## Dataset section
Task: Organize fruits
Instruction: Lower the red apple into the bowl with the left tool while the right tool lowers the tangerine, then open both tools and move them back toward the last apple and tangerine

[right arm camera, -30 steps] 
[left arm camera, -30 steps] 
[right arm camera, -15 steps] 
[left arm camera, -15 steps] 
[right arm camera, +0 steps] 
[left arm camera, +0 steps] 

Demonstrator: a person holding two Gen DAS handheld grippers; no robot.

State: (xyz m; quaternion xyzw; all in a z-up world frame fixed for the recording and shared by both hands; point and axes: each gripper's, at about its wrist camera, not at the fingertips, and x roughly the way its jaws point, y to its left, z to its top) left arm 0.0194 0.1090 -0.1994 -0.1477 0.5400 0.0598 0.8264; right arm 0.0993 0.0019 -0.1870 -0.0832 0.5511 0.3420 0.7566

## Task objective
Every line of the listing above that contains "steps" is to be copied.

## Output below
[right arm camera, -30 steps] 
[left arm camera, -30 steps] 
[right arm camera, -15 steps] 
[left arm camera, -15 steps] 
[right arm camera, +0 steps] 
[left arm camera, +0 steps] 

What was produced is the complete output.